*COLLECTED MATERIAL*.
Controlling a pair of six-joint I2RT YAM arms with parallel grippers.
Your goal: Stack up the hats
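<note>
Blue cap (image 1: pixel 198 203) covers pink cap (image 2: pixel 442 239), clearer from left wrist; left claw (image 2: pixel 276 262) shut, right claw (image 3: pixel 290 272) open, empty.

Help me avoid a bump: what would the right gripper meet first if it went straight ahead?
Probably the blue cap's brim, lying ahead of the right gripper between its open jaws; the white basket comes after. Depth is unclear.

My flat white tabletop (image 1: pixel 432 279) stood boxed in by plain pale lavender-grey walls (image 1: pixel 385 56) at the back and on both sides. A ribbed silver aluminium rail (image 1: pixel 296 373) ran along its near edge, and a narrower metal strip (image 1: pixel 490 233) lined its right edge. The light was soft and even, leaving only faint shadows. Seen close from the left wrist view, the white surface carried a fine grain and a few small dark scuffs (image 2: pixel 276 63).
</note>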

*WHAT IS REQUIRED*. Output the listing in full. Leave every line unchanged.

*SOLUTION*.
Controlling a pair of six-joint I2RT YAM arms with parallel grippers.
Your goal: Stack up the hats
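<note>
Blue cap (image 1: pixel 198 203) covers pink cap (image 2: pixel 442 239), clearer from left wrist; left claw (image 2: pixel 276 262) shut, right claw (image 3: pixel 290 272) open, empty.

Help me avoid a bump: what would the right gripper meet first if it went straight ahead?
Probably the blue cap's brim, lying ahead of the right gripper between its open jaws; the white basket comes after. Depth is unclear.

My flat white tabletop (image 1: pixel 432 279) stood boxed in by plain pale lavender-grey walls (image 1: pixel 385 56) at the back and on both sides. A ribbed silver aluminium rail (image 1: pixel 296 373) ran along its near edge, and a narrower metal strip (image 1: pixel 490 233) lined its right edge. The light was soft and even, leaving only faint shadows. Seen close from the left wrist view, the white surface carried a fine grain and a few small dark scuffs (image 2: pixel 276 63).
</note>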

This finishes the response to the exercise.